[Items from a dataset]
##########

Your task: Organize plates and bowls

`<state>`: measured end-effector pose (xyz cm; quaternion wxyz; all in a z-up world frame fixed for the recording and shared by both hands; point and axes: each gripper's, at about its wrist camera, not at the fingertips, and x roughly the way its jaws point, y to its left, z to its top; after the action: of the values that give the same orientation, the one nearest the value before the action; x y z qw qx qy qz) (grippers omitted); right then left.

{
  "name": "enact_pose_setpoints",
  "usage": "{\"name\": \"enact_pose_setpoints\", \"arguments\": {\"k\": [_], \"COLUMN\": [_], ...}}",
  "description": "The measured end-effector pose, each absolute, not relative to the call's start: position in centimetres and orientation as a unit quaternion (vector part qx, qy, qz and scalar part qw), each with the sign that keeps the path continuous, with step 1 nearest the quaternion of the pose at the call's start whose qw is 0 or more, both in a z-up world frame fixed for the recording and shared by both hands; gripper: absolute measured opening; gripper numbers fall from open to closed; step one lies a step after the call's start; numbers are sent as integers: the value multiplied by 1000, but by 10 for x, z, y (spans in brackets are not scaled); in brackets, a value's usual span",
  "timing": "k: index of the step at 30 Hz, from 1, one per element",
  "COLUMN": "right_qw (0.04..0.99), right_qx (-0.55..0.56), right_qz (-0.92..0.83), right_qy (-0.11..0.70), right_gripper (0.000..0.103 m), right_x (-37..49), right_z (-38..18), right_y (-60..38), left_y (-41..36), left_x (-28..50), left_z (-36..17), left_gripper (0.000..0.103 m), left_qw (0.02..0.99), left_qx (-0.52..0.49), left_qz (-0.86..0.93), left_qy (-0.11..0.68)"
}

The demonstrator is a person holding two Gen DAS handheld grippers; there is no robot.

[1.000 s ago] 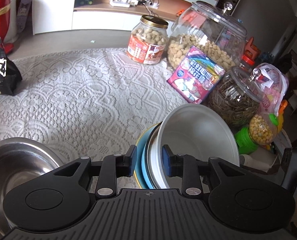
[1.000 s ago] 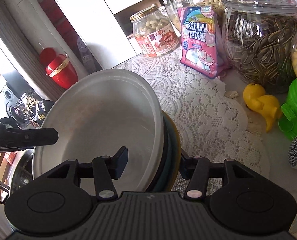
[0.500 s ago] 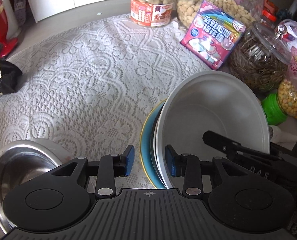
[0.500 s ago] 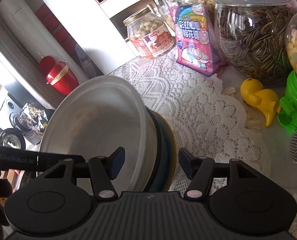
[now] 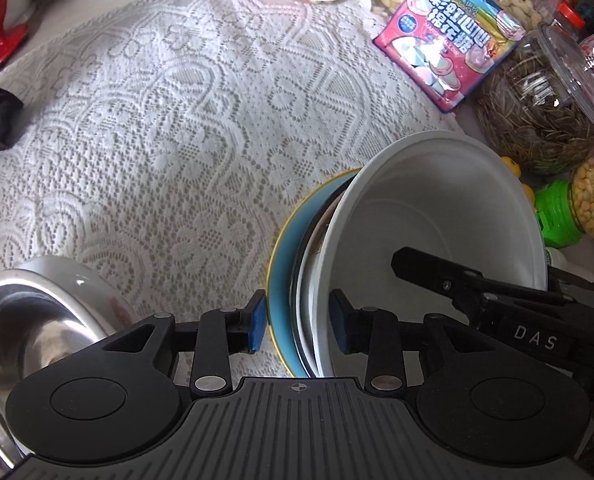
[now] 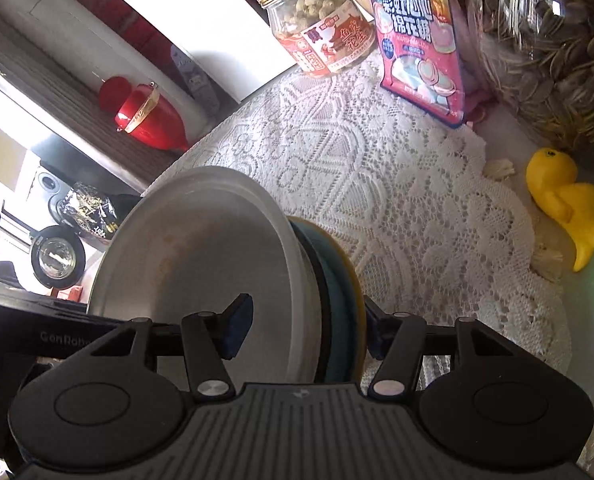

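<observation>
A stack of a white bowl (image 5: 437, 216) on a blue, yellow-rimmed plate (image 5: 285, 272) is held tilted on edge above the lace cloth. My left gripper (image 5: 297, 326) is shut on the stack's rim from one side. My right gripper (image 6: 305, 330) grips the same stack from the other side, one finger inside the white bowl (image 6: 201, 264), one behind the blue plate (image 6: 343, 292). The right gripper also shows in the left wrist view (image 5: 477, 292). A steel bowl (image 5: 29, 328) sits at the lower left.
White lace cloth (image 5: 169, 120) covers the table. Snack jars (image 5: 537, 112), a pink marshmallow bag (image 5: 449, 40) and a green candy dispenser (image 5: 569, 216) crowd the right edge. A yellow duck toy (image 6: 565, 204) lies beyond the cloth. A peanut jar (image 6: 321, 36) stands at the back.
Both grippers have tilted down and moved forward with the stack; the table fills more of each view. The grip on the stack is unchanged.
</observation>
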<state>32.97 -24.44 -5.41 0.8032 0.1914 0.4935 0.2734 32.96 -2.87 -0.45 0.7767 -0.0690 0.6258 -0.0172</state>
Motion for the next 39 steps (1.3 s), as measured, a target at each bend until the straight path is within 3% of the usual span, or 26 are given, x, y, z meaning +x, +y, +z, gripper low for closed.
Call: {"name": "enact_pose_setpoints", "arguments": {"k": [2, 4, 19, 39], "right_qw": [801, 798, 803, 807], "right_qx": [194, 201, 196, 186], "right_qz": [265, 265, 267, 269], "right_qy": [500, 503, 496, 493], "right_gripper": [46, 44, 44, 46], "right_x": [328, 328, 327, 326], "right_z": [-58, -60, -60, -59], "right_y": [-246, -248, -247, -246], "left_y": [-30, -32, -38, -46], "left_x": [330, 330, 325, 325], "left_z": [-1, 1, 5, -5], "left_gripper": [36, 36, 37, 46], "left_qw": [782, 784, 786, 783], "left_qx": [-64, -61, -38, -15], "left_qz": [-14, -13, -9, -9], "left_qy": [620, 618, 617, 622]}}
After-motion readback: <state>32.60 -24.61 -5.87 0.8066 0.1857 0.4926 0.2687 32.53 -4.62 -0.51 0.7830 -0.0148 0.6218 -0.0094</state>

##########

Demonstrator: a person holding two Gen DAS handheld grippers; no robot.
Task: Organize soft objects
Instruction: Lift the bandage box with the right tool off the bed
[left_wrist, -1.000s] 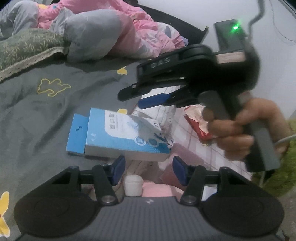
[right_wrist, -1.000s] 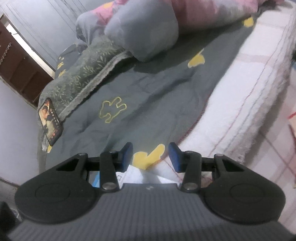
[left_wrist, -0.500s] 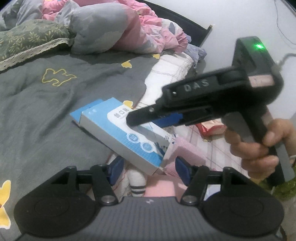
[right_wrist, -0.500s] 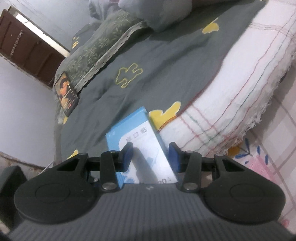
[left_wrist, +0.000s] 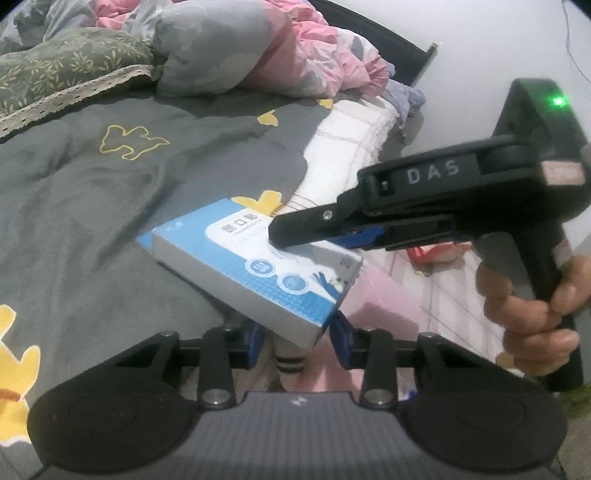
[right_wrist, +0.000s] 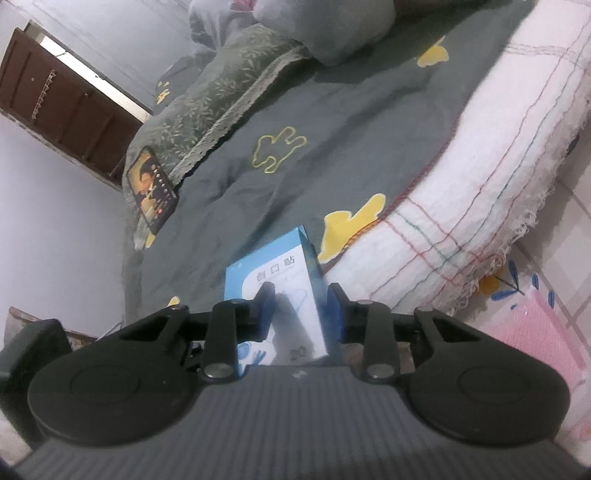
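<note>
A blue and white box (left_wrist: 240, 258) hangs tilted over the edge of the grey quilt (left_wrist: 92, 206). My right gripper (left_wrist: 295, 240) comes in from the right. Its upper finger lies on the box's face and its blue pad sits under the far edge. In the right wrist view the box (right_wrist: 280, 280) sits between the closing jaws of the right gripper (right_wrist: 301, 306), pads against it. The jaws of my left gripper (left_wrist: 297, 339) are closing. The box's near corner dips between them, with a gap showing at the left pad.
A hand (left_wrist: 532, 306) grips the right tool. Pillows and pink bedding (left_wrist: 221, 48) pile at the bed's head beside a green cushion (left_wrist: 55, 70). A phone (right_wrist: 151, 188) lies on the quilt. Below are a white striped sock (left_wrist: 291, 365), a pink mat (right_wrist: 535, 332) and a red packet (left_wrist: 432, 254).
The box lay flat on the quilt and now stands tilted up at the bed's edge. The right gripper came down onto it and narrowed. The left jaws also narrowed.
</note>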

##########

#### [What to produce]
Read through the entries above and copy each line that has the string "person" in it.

#### [Response area]
The demonstrator is a person holding two Gen DAS handheld grippers; there is no robot.
Demonstrator: a person holding two Gen DAS handheld grippers; no robot.

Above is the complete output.